Book Rewriting Germany from the Margins

Download or read book Rewriting Germany from the Margins written by Petra Fachinger and published by McGill-Queen's Press - MQUP. This book was released on 2001 with total page 172 pages. Available in PDF, EPUB and Kindle. Book excerpt: The "margins" in Petra Fachinger's work are occupied largely by second-generation migrant writers from Spain, Italy, and Turkey, German Jewish writers of diverse ethnic origins, and writers born in the GDR. She demonstrates that during the 1980s and 1990s writers from various cultural backgrounds engaged in oppositional discourse to construct their own version of Germany and write back to the German canon. While most studies of texts by minority writers in Germany favour content over form, Fachinger focuses on identifying counter-discursive strategies, and applies postcolonial theory concerned with textual resistance to the German situation. In doing so, this study effectively relates marginal writing in Germany to similar forms of writing in other national and cultural contexts. The oppositional impulse, whether manifested in counter-canonical discourse, postcolonial picaresque, hybridity, rewriting of genre, or grotesque realism, is prompted by the exclusionary politics of the dominant culture. The discursive strategies used by the authors discussed to rewrite Germany expose the assumptions that underlie German public discourse and destabilise notions of Germanness, Jewishness, and Turkishness. Fachinger's reading of texts by marginal writers in Germany, all of whom endeavour to resist marginalisation while simultaneously experiencing or even celebrating the margin as a site of empowerment, was motivated by the absence of comparative studies of such writing. Rewriting Germany from the Margins demonstrates the necessity and usefulness of comparative approaches to minority discourses across national and cultural borders.

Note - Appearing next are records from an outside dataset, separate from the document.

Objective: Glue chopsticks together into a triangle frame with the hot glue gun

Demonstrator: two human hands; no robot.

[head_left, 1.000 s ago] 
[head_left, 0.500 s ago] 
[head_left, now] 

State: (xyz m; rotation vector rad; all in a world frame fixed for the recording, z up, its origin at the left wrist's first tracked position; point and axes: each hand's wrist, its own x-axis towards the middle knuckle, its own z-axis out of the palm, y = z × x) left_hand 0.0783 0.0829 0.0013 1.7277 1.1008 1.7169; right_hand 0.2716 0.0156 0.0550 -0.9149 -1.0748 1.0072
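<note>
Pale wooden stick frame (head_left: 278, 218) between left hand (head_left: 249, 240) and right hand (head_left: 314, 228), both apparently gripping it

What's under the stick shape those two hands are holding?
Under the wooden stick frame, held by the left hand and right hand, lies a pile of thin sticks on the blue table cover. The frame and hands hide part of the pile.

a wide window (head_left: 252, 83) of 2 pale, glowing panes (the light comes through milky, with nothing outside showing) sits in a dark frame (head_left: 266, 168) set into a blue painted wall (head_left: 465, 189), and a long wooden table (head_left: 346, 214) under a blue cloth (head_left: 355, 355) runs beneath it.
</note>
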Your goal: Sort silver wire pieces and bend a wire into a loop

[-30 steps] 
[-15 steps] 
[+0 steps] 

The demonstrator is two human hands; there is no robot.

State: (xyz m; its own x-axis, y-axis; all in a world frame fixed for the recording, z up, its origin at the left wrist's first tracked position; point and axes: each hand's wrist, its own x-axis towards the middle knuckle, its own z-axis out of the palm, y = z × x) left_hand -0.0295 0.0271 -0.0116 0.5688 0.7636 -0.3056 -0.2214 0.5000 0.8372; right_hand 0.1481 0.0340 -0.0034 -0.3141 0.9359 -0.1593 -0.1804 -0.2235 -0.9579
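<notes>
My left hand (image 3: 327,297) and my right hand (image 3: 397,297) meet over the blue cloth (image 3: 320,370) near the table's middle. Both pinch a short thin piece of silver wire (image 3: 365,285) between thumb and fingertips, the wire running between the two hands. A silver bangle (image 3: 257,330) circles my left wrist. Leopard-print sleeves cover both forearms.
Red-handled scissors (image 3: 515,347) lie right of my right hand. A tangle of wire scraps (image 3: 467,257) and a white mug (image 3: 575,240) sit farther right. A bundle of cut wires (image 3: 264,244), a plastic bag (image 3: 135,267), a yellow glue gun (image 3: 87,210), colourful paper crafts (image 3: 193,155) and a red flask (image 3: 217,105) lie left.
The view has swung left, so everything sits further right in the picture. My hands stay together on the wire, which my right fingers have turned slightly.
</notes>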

Book From Jim Crow to Jay Z

    Book Details:
  • Author : Miles White
  • Publisher : University of Illinois Press
  • Release : 2011-11-14
  • ISBN : 025203662X
  • Pages : 178 pages

Download or read book From Jim Crow to Jay Z written by Miles White and published by University of Illinois Press. This book was released on 2011-11-14 with total page 178 pages. Available in PDF, EPUB and Kindle. Book excerpt: This multilayered study of the representation of black masculinity in musical and cultural performance takes aim at the reduction of African American male culture to stereotypes of deviance, misogyny, and excess. Broadening the significance of hip-hop culture by linking it to other expressive forms within popular culture, Miles White examines how these representations have both encouraged the demonization of young black males in the United States and abroad and contributed to the construction of their identities. From Jim Crow to Jay-Z traces black male representations to chattel slavery and American minstrelsy as early examples of fetishization and commodification of black male subjectivity. Continuing with diverse discussions including black action films, heavyweight prizefighting, Elvis Presley's performance of blackness, and white rappers such as Vanilla Ice and Eminem, White establishes a sophisticated framework for interpreting and critiquing black masculinity in hip-hop music and culture. Arguing that black music has undeniably shaped American popular culture and that hip-hop tropes have exerted a defining influence on young male aspirations and behavior, White draws a critical link between the body, musical sound, and the construction of identity.